Management Unit: The Management Unit initializes the assessment procedure by providing the default  $V_{DD}$ ,  $V_{BS}$  and f, continuously monitors the logic unit for timing violations, and corrects aging using DVS, DFS and ABB. Additionally, MU is the source point of the time signal, so that the aging assessment process is synchronized. If a delay error is predicted at time t, the MU counteracts at the same instant, making the detection and mitigation processes concurrent.

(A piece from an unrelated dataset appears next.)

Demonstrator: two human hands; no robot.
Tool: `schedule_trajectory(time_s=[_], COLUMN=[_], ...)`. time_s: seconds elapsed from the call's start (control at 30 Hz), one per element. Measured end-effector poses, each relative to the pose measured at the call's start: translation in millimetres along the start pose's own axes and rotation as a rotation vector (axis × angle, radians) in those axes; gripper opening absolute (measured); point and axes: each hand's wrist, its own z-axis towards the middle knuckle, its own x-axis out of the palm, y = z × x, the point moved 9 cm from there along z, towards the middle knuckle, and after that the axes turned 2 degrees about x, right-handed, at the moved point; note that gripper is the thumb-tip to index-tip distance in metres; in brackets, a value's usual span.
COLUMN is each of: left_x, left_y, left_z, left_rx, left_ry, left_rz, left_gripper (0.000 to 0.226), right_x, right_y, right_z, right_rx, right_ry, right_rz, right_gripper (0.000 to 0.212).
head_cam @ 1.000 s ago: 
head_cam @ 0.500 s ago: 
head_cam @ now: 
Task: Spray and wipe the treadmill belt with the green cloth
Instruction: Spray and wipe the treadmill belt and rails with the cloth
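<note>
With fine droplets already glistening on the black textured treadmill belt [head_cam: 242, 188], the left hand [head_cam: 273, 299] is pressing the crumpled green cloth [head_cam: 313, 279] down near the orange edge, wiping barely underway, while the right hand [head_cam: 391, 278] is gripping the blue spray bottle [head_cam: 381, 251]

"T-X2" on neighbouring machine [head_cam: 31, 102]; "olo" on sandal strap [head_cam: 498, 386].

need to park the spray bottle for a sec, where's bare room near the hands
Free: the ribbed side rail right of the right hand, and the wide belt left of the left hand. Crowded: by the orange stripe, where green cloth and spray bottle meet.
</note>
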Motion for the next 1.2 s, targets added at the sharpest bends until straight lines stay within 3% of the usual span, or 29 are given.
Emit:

Dynamic Voltage Scaling is one of commonly used power management schemes. However, it can also be implemented to change the timing characteristics of the circuit. DVS is the process of adjusting the supply voltage to satisfy certain constraints (power and cycle time). As it can be seen in (3.40) and (3.41), the change in propagation delay is inversely proportional to the supply voltage. Stepping up  $V_{DD}$  can, therefore, help minimize the circuit delay. Dynamic Frequency Scaling is a technique where the circuit frequency (consequently, its cycle time) is relaxed to accommodate the increase in critical/near-critical path delays. This is effective for applications where high speed is not very crucial. Adaptive Body Biasing is the final mitigation measure. This method is also usually employed for leakage power reduction in high-performance processors. To mitigate system-level aging effects, ABB can be employed to forward bias the transistors, i.e., maintain aged  $V_{th}$  near zero-bias  $V_{th}$ . ABB is used to dynamically tune transistor threshold voltages by adjusting the voltage difference between bulk and source ( $V_{BS}$ ). The relation between  $V_{th}$  and  $V_{BS}$  can be expressed as

$$V_{th} = V_{th0} + \gamma (\sqrt{\phi_s + V_{BS}} - \sqrt{\phi_s}) \tag{4.1}$$

where,  $V_{th0}$  is the nominal threshold voltage,  $\gamma$  is the body effect coefficient, and  $\phi_s$  is the surface potential. When the body is not forward biased (i.e.,  $V_{BS} = 0$ ), the threshold voltage becomes equal to the nominal  $V_{th}$ . As threshold voltage increases due to aging, applying a small positive  $V_{BS}$  will revert the elevated  $V_{th}$  back to a value close to its nominal  $V_{th}$ .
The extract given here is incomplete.